L’evoluzione dell’intelligenza artificiale ha raggiunto una fase cruciale in cui i vecchi paradigmi di crescita sembrano non essere più sufficienti per garantire i salti qualitativi a cui siamo stati abituati negli ultimi anni. Se finora la ricetta del successo è stata dettata principalmente dalla scala, ovvero dall’aumento esponenziale dei parametri e dei dati di addestramento, oggi ci troviamo di fronte a una nuova sfida che riguarda la struttura stessa del modo in cui le macchine imparano. Il tema centrale emerso recentemente, anche in occasione di importanti conferenze come NeurIPS, riguarda i limiti intrinseci dell’apprendimento per rinforzo e la necessità di una maggiore profondità di rappresentazione per superare gli attuali stalli tecnologici.
L’apprendimento per rinforzo, noto come Reinforcement Learning (RL), è stato per lungo tempo considerato la frontiera più promettente per il raggiungimento di un’intelligenza artificiale generale. Il principio è affascinante nella sua semplicità: un agente impara a compiere azioni in un ambiente ricevendo premi o punizioni in base ai risultati ottenuti. Tuttavia, questo approccio sta mostrando segni di affaticamento. Il problema principale risiede nel fatto che, senza una comprensione profonda e strutturata del mondo, l’agente tende a memorizzare semplici correlazioni all’interno di un corridoio di ricompense molto stretto, piuttosto che sviluppare una vera logica di causa-effetto. Questo porta a modelli che eccellono in contesti controllati o benchmark specifici, ma che crollano non appena vengono messi di fronte alla complessità e all’imprevedibilità della realtà.

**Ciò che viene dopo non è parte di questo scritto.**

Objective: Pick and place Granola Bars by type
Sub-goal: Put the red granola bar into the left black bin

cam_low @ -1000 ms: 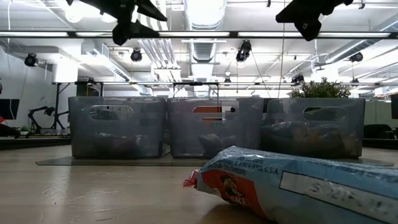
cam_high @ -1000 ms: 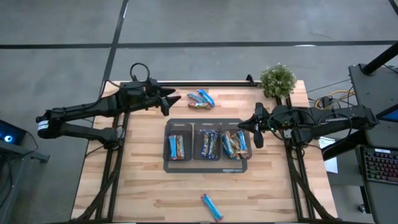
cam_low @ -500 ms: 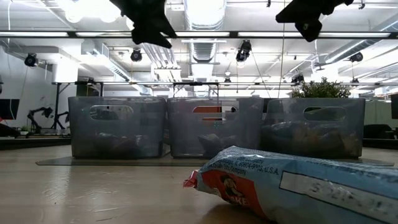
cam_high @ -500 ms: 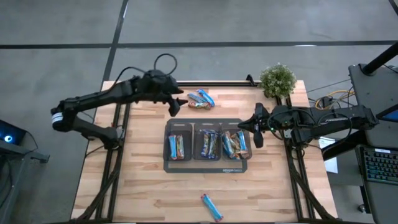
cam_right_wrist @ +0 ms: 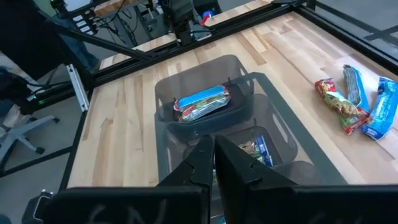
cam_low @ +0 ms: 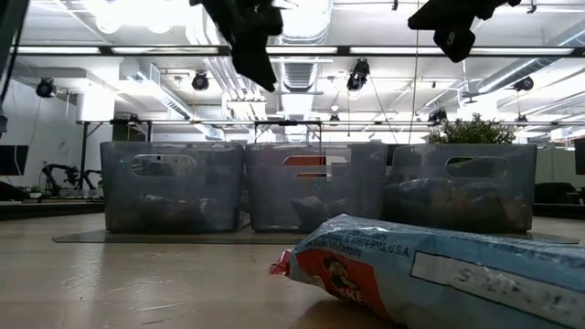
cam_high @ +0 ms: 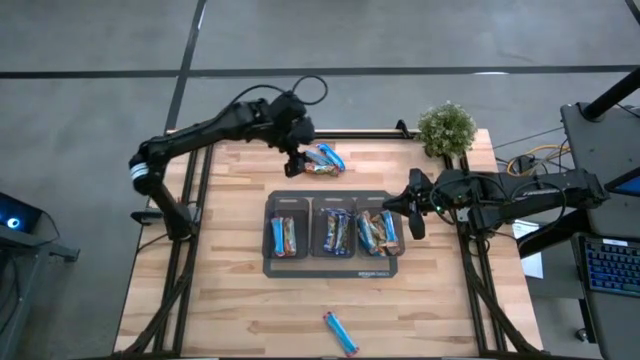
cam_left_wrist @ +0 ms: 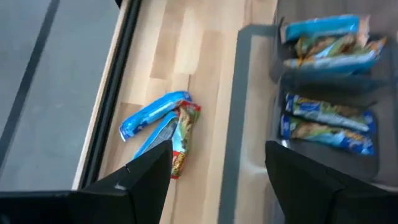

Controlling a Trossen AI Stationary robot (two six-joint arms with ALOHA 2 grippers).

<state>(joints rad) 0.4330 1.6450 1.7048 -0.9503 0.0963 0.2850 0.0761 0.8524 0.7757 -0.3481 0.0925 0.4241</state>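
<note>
- The left gripper (cam_high: 297,158) hangs over the far edge of the wooden counter (cam_high: 220,280), its jaws spread wide and holding nothing.
- Just beside it lies a loose cluster of three Granola Bars (cam_high: 322,159), two light blue and one orange-brown, flat on the counter; in the left wrist view the same cluster (cam_left_wrist: 163,127) lies just ahead of the spread fingers (cam_left_wrist: 146,180), closer to one finger than to the other and not touched.
- The tray (cam_high: 334,264) mid-counter carries three clear bins (cam_low: 174,183), each with bars inside: a light blue one in the left bin (cam_high: 284,236), mixed blue and brown wrappers in the other two.
- The right gripper (cam_high: 412,212) waits at the tray's right end, above the right-hand bin, jaws pressed together and empty.
- A single light blue bar (cam_high: 340,332) lies alone near the counter's near edge, well apart from both grippers.
</note>
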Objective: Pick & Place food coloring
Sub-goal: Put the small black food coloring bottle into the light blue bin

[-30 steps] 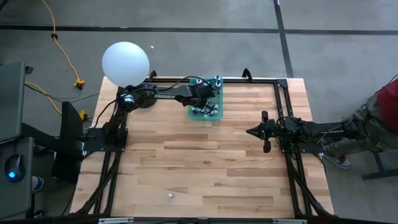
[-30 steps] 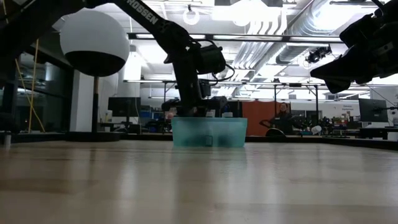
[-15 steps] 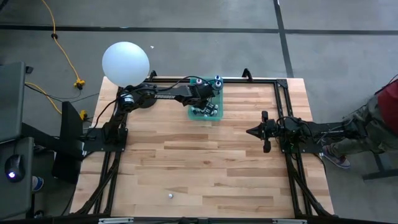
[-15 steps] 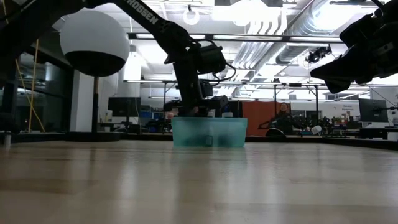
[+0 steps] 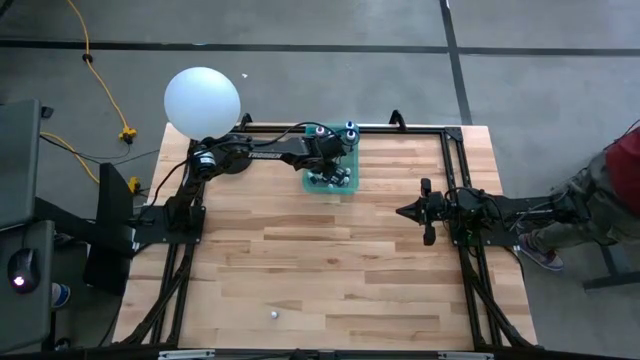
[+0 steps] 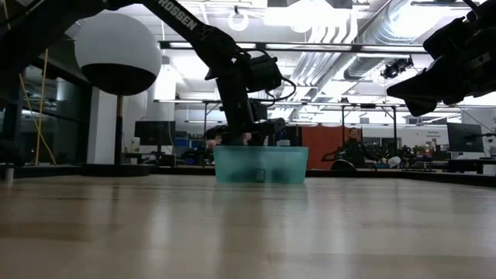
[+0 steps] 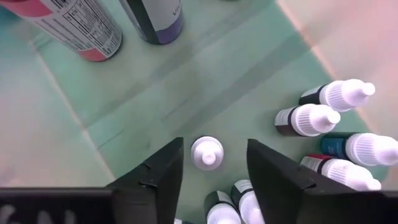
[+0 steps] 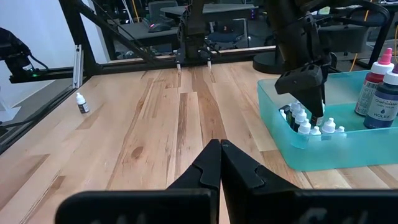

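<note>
A teal bin (image 5: 345,190) stands at the table's far edge and holds several tiny white-capped food coloring bottles (image 7: 323,115), all upright, plus two larger bottles, one pink-red (image 7: 81,28) and one dark (image 7: 155,18). My left gripper (image 7: 214,142) hangs open inside the bin, pointing down. Its fingers stand on either side of one upright small bottle (image 7: 207,152) without touching it. One stray bottle (image 5: 273,314) stands alone near the table's near edge. My right gripper (image 8: 219,155) is shut and hovers above the table's right side (image 5: 405,211).
A large white ball (image 5: 202,102) sits on a stand off the table's far-left corner. The bin's walls (image 6: 260,164) enclose the left fingers, and more bottles (image 7: 348,149) crowd close beside them. Bare wood lies between the bin and the stray bottle (image 8: 81,102). A person (image 5: 610,190) is beyond the right edge.
</note>
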Controlling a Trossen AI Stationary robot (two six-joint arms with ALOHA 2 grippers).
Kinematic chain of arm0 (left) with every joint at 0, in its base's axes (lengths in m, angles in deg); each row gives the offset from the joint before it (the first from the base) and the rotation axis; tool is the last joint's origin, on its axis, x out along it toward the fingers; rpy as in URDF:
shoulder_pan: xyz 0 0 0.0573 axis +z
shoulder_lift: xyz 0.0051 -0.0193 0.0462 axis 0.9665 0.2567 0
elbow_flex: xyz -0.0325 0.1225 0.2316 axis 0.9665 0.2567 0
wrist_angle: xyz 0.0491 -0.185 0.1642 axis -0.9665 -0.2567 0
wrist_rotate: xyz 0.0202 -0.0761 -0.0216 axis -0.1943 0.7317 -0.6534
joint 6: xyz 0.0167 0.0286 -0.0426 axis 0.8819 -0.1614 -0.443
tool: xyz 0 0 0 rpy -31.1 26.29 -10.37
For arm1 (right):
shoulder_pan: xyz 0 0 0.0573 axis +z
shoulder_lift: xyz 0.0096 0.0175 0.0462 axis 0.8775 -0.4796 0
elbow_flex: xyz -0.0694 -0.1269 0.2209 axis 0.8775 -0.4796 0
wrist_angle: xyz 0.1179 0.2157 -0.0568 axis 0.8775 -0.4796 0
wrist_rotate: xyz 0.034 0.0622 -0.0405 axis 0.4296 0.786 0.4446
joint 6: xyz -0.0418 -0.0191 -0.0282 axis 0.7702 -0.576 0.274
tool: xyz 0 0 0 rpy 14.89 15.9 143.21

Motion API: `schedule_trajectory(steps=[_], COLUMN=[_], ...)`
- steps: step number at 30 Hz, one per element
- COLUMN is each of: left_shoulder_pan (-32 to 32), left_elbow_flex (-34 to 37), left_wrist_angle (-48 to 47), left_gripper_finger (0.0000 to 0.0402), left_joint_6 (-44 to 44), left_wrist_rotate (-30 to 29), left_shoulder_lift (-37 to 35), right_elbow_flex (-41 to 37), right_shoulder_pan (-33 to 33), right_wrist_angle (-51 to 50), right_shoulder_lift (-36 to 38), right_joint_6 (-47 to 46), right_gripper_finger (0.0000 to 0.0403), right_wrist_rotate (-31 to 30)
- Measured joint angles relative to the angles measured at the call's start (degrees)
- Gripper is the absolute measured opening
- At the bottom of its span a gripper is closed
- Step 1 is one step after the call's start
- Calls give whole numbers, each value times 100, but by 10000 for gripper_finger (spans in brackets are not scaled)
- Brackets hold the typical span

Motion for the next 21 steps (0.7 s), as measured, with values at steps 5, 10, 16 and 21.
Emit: schedule_trajectory(steps=[5,10,16,21], left_shoulder_pan=[-2,-2,-41,-182], left_elbow_flex=[0,-134,-819,-1482], left_wrist_angle=[71,-63,-526,-924], left_gripper_finger=[195,202,202,202], left_joint_6=[10,182,600,986], left_wrist_rotate=[-9,4,63,59], left_shoulder_lift=[0,0,-7,-124], right_elbow_flex=[2,0,0,0], right_shoulder_pan=[-2,-1,0,-1], right_wrist_angle=[0,0,0,-1], right_shoulder_lift=[0,0,-2,-1], right_joint_6=[0,-1,0,-1], right_gripper_finger=[0,0,0,0], right_wrist_rotate=[0,0,0,0])
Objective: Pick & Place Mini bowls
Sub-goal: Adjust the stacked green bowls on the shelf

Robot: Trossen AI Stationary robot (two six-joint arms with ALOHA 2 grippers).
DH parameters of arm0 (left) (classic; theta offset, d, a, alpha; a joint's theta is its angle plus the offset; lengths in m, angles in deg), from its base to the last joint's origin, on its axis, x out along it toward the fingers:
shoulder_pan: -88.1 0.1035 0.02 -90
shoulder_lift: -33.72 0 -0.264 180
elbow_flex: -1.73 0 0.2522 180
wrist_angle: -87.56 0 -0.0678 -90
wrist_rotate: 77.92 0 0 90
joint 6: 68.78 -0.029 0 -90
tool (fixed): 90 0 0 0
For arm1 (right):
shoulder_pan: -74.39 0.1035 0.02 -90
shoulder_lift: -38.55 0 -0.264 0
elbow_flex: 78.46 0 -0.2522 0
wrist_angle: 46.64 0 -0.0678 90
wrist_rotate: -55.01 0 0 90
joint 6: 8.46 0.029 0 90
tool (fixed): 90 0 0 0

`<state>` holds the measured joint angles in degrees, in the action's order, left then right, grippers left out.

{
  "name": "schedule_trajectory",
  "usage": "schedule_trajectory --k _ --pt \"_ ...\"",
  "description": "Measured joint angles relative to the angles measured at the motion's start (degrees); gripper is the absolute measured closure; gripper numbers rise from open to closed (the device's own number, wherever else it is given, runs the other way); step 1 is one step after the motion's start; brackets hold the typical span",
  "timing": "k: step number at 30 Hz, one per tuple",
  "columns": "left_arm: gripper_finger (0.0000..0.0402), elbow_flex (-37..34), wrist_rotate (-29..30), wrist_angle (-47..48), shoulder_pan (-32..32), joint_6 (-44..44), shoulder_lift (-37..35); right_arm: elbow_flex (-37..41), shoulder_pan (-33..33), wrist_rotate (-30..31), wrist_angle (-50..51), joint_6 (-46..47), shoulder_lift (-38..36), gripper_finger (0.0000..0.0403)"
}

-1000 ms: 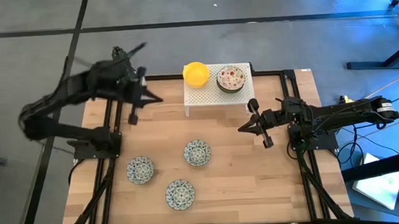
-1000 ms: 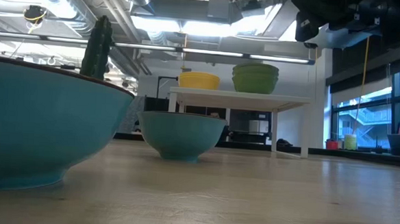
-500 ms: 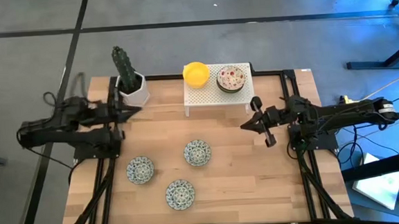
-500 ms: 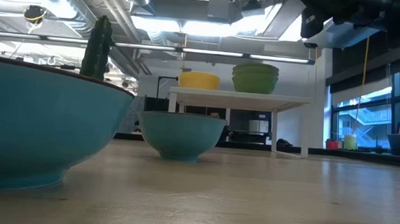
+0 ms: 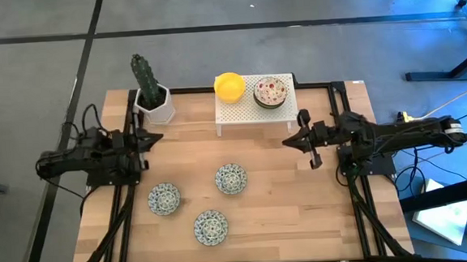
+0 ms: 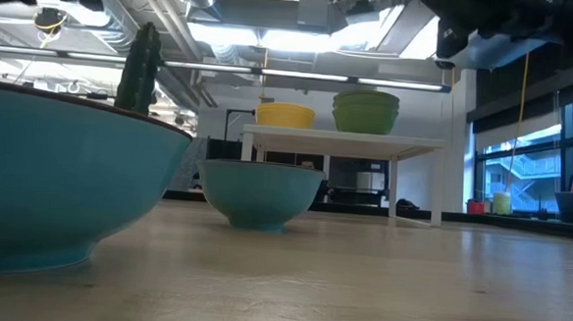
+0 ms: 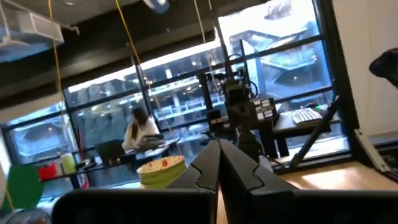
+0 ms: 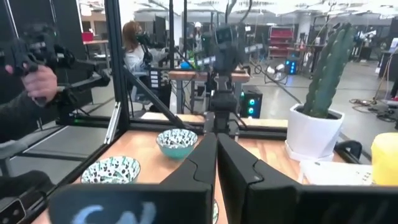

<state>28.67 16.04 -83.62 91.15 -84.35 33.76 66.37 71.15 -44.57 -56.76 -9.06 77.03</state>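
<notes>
Both grippers are being kept closed and empty at this moment, and nothing is being held by either of them. Compared with one second ago, the left gripper [image 5: 154,138] is being seen much lower and drawn back toward its own base at the left edge of the table [image 5: 271,218], where before it was being raised high near the cactus pot [image 5: 155,105]; the pot is now being uncovered just ahead of its fingertips. The right gripper [image 5: 287,141] is also being pulled slightly toward its own side, with little other change. Three patterned mini bowls [image 5: 231,178] are being left on the open wood, well apart from both grippers, between them and nearer the front edge. A yellow bowl [image 5: 230,86] and a floral bowl [image 5: 270,91] are being kept on the white shelf [image 5: 241,114], just beyond the right gripper. Probably the arms are being returned to a rest pose, so it is being judged that either a placing is finished or the next pick is not yet begun.
</notes>
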Motion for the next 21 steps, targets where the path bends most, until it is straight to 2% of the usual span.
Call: schedule_trajectory --k 4,8,16,21 --pt "0.0401 -2.8 1.5 -1.4 0.1 -1.3 0.0 0.0 -0.7 0.0 1.1 -0.5 -4.2 0.0387" --pt "0.0399 -4.9 -0.2 -2.0 0.1 -1.7 0.0 1.5 -0.6 0.4 3.1 -1.1 -7.2 0.0386" --pt "0.0398 -8.3 -1.5 -8.2 0.1 -3.6 0.0 8.8 -0.7 10.8 -0.8 -1.4 -9.4 0.0386" --pt "0.0398 -8.5 -0.6 -8.4 0.1 -3.7 0.0 10.0 -1.0 12.2 -2.4 -1.4 -8.7 0.0386"
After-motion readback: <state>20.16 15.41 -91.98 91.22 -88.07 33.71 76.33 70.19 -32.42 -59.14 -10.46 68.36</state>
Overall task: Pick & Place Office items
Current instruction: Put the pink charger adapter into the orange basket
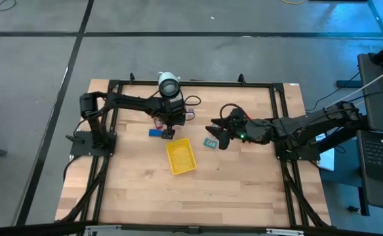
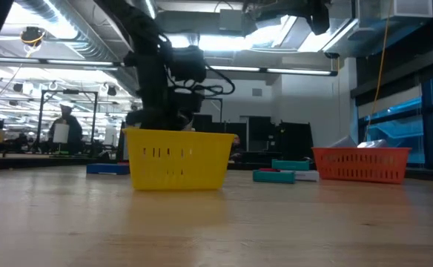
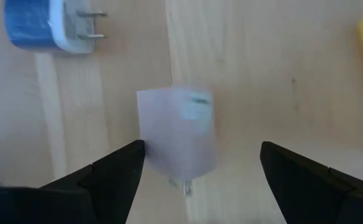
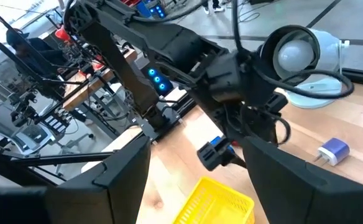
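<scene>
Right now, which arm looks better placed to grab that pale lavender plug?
The left. Its gripper hangs open straight over the lavender plug, fingers either side. The right gripper is off beside the yellow tray.

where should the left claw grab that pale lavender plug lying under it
Grip the lavender plug across its two long flat sides, coming straight down from above. It lies flat on the table, prongs toward the wrist, and the open left claw already straddles it.

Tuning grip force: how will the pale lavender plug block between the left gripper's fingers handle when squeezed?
The lavender plug block looks like rigid, smooth plastic, so probably stiff but somewhat slippery. It lies flat, so rolling seems unlikely. The left gripper straddles it, open.
</scene>
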Robot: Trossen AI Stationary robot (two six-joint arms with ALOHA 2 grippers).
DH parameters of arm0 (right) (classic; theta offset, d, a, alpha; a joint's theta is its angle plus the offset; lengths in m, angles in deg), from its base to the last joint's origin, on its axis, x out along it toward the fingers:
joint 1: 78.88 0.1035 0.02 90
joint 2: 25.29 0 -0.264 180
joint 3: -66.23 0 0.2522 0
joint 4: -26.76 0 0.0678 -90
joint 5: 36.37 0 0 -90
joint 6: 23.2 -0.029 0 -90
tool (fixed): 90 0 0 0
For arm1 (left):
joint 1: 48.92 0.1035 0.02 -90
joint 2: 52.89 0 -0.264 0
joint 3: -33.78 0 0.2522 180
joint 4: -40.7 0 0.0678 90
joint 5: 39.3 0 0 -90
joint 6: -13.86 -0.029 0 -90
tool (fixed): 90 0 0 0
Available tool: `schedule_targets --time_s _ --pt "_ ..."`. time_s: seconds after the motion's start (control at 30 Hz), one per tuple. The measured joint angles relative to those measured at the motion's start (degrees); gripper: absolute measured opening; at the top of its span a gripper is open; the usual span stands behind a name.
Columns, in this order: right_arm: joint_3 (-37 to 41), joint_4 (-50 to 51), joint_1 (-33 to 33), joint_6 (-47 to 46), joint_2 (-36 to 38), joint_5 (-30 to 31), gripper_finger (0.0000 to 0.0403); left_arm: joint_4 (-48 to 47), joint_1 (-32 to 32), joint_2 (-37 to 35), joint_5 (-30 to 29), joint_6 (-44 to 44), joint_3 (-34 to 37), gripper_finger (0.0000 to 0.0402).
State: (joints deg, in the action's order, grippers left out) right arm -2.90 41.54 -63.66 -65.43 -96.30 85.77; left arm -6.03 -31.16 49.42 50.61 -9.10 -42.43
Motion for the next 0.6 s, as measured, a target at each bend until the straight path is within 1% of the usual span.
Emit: schedule_targets --time_s 0.13,0.3,0.37,0.47,0.6 --pt "0.0 0.02 0.04 -0.45 0.0 -0.02 0.0263 3.01 0.11 0.91 -0.17 -0.07 0.02 0.0317" --pt "0.0 0.23 0.48 -0.84 0.0 -0.02 0.0263 3.93 0.13 1.87 -0.17 1.91 0.04 0.0317" --pt "0.0 0.28 0.55 -0.84 0.0 -0.04 0.0263 4.91 0.13 1.87 -0.22 2.26 0.04 0.0311" --pt "0.0 0.26 0.55 -0.84 0.0 -0.02 0.0263 5.74 0.13 1.87 -2.22 2.4 0.04 0.0286" --pt "0.0 0.27 0.56 -1.04 0.0 -0.04 0.0263 6.45 0.41 1.85 -5.61 3.28 0.04 0.0225"
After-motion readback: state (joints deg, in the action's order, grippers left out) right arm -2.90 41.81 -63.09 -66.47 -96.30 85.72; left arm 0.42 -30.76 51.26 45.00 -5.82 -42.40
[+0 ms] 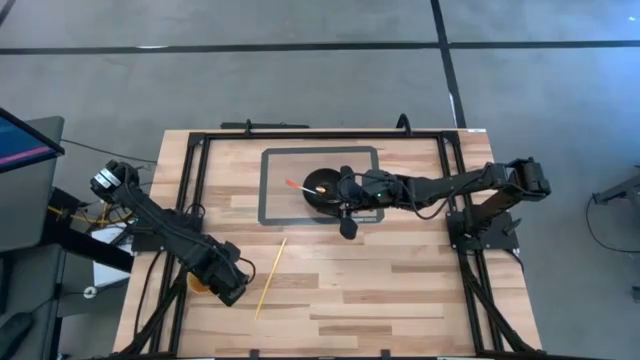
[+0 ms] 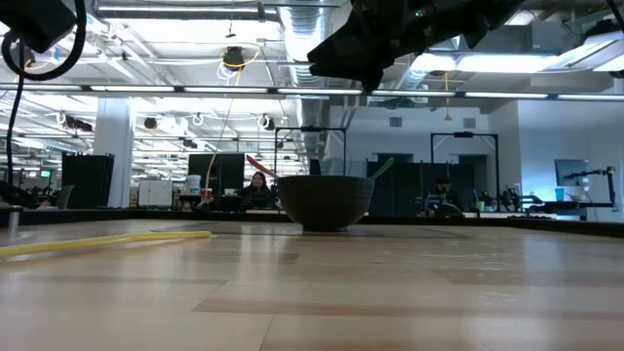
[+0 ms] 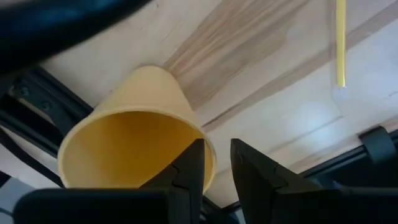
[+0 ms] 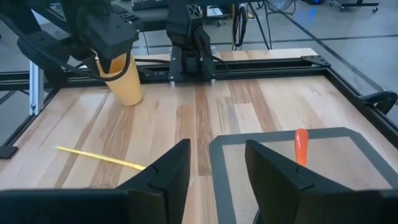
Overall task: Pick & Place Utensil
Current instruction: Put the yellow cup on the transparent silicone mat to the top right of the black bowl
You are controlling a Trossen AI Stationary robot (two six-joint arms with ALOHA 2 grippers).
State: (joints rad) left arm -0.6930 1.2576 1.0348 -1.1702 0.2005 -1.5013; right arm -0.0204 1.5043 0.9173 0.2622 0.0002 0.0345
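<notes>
A yellow cup (image 3: 134, 118) sits tilted at the table's near left corner in my left gripper (image 3: 214, 165), which is shut on it; the cup (image 4: 124, 74) also shows in the right wrist view. A yellow stick (image 1: 270, 277) lies flat on the wood just right of it. A dark bowl (image 1: 322, 188) stands on a grey mat (image 1: 270, 190). An orange utensil (image 1: 296, 186) leans out over the bowl's left rim. My right gripper (image 4: 214, 152) hovers open and empty above the bowl (image 2: 325, 200). My left gripper pinches the cup's wall at the rim (image 3: 210, 155), one finger (image 3: 186, 171) inside the mouth and the other finger (image 3: 252, 177) outside. The cup is tilted, base pointing away from the gripper. Whether the base touches the table, I cannot tell.
Black frame rails (image 1: 195, 180) run along the table's left, right and far sides. Open wood (image 1: 400, 290) lies near and right of the stick. In the low view something thin and green (image 2: 380, 168) sticks up at the bowl's right rim. A person (image 2: 258, 185) sits far behind the table.
</notes>
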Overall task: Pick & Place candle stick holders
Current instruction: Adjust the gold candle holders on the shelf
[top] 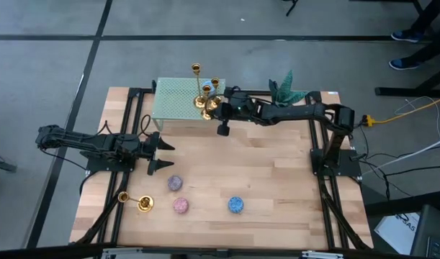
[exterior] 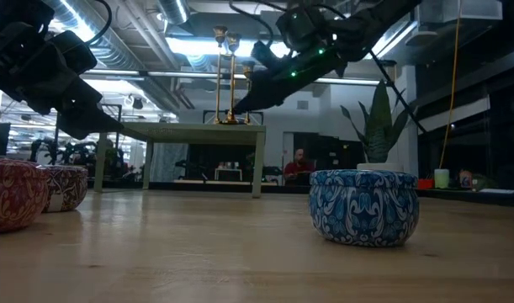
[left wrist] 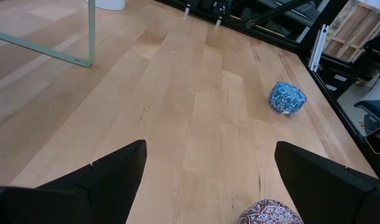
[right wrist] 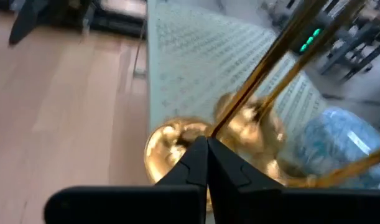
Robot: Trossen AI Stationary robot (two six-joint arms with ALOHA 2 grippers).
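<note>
The right gripper (top: 209, 107) is pressed together at the candlesticks (top: 207, 92) standing on the green stand (top: 175, 101); a grip cannot be confirmed. A fourth candlestick (top: 135, 201) lies in front of the stand, near the left gripper (top: 160, 155), which is spread wide.

left arm (top: 83, 144): stretched low along the counter's left edge, reaching inward | left gripper (top: 162, 155): fingers (left wrist: 102, 180) spread wide, holding nothing | right arm (top: 306, 113): extended from the right edge along the far edge | right gripper (top: 214, 106): fingers (right wrist: 199, 163) pressed together at their tips
</note>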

La ragione di questo stallo è legata alla cosiddetta profondità di rappresentazione. Molti sistemi di RL attuali soffrono di una mancanza di astrazione; operano su segnali di ricompensa troppo poveri per insegnare le milioni di variabili causali presenti in un ambiente complesso. In assenza di una rappresentazione interna sofisticata che permetta al sistema di “capire” gli oggetti, le dinamiche fisiche o le sfumature del linguaggio, l’apprendimento diventa inefficiente e incredibilmente costoso dal punto di vista computazionale. È come cercare di insegnare a qualcuno a navigare in una città sconosciuta premiandolo solo quando arriva a destinazione, senza mai fornirgli una mappa o la capacità di riconoscere i segnali stradali: il soggetto potrebbe alla fine imparare il percorso a memoria, ma non saprebbe come comportarsi se una strada venisse chiusa.
Il dibattito attuale suggerisce che il pre-addestramento stia svolgendo gran parte del lavoro sporco, fornendo ai modelli l’intuizione fisica e linguistica necessaria, mentre l’apprendimento per rinforzo agisce solo come uno strato di rifinitura finale. Questo solleva dubbi sul fatto che l’RL possa essere, da solo, la strada maestra verso un’intelligenza superiore. Se non si riesce a integrare una capacità di rappresentazione che vada oltre la mera ottimizzazione statistica di un punteggio, il rischio è quello di trovarsi bloccati in un plateau tecnologico dove ogni piccolo miglioramento richiede investimenti energetici ed economici sempre meno sostenibili.
Per superare questo ostacolo, la ricerca si sta spostando verso l’integrazione di modelli che non si limitino a reagire a uno stimolo, ma che costruiscano mondi interni coerenti. La sfida del futuro non sarà solo quella di creare modelli più grandi, ma modelli più “profondi” nel senso concettuale del termine, capaci di interiorizzare la struttura della realtà prima ancora di iniziare a ottimizzare le proprie azioni. Solo attraverso questa evoluzione qualitativa della rappresentazione sarà possibile trasformare l’intelligenza artificiale da un sofisticato calcolatore di probabilità a un sistema capace di una comprensione e di un adattamento genuini.